===== DATASET CONTENT
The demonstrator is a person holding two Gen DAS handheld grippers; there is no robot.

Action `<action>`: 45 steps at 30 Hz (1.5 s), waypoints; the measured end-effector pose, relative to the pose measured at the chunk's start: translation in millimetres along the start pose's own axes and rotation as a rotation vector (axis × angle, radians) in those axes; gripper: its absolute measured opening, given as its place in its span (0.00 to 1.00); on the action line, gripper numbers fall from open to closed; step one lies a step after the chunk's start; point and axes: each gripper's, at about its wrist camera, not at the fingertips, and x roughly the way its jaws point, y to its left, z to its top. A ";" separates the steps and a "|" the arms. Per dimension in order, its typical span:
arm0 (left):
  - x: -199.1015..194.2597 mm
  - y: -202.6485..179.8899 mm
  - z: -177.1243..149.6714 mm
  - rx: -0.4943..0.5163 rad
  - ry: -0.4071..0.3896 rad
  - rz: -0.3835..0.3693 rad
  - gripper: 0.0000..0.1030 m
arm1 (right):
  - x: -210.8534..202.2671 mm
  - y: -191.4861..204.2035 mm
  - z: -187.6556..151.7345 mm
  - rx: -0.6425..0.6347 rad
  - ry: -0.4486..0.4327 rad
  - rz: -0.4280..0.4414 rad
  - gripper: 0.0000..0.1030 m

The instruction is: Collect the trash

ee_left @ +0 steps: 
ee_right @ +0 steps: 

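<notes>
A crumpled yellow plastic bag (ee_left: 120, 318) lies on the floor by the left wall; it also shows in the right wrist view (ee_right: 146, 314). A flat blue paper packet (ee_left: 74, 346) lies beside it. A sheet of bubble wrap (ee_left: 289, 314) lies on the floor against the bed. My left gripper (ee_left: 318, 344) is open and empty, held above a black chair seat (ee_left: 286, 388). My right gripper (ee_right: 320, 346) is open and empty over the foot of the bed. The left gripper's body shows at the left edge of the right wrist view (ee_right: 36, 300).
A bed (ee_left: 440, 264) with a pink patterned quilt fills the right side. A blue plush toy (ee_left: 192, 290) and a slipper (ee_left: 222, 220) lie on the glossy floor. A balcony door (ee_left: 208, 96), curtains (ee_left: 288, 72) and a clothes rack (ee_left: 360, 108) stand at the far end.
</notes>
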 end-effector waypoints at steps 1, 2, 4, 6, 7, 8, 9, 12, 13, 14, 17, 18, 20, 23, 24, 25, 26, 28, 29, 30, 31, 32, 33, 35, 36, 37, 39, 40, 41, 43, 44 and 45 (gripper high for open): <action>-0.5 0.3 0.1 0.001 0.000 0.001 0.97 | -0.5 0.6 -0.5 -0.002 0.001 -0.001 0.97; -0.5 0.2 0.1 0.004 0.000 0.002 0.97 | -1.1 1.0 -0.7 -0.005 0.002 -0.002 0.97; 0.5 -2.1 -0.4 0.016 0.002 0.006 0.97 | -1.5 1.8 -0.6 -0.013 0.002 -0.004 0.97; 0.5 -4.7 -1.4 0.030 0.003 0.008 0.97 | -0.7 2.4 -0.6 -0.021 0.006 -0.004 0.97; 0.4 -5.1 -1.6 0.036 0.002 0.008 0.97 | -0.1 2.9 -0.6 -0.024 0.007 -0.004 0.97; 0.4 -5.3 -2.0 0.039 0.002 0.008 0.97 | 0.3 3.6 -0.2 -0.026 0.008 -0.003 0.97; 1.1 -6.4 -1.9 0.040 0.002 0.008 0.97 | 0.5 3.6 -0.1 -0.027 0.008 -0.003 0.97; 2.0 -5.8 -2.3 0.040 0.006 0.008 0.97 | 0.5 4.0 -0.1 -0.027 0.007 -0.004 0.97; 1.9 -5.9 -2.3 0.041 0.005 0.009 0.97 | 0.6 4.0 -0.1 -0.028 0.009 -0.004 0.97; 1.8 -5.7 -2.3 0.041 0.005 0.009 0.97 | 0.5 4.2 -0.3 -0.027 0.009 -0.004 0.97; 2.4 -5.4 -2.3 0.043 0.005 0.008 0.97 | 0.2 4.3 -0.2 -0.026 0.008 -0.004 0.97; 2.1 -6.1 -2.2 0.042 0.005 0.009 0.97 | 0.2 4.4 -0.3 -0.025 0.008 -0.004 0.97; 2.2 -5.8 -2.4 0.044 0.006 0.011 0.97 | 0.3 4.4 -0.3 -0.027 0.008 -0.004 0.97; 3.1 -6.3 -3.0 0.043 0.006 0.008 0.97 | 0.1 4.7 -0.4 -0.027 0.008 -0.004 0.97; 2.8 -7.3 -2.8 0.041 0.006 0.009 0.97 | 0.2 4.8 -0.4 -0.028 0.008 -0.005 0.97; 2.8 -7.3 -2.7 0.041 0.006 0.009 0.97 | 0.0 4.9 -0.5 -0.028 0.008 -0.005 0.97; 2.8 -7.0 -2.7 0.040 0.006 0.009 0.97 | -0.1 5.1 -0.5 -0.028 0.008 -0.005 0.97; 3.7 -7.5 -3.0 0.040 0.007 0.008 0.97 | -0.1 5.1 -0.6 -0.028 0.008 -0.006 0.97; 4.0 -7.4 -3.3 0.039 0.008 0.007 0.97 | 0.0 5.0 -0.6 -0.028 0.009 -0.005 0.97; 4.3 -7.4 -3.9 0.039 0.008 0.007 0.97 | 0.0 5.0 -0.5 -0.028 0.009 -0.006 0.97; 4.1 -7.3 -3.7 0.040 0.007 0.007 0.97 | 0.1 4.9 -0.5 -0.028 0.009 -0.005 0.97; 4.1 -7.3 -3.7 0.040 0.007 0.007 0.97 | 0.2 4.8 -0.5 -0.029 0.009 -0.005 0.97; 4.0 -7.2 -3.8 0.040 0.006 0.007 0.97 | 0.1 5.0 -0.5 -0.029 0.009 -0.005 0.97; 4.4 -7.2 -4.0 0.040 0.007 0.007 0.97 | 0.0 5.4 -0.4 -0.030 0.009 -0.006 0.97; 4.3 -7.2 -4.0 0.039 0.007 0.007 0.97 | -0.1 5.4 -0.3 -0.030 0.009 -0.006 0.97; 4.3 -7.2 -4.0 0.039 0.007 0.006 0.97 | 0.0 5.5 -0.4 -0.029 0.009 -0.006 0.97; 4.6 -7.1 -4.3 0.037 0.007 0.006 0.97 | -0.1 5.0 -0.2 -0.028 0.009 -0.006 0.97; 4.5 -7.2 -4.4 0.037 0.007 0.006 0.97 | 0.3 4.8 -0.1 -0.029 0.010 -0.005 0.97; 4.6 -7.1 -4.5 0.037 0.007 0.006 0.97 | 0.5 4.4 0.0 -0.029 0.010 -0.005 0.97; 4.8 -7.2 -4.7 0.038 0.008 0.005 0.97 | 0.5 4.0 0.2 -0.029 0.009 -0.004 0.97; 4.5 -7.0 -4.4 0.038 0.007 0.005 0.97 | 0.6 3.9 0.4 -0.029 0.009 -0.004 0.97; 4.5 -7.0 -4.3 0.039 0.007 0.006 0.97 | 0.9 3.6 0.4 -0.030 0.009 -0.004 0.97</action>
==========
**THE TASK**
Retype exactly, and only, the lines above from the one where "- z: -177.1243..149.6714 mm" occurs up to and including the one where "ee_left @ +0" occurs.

**RESPONSE TO THIS EXERCISE**
  - z: -177.1243..149.6714 mm
  - rx: -0.4943..0.5163 rad
  - ry: -0.4071..0.3896 rad
  - rz: -0.3835..0.3693 rad
  - gripper: 0.0000..0.1030 m
arm1 (right):
  - x: -210.8534..202.2671 mm
  - y: -191.4861..204.2035 mm
  - z: -187.6556..151.7345 mm
  - rx: -0.6425..0.6347 rad
  - ry: -0.4486..0.4327 rad
  - rz: -0.4280..0.4414 rad
  - gripper: 0.0000..0.1030 m

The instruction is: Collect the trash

ee_left @ +0 steps: 

Nothing else belongs to the answer.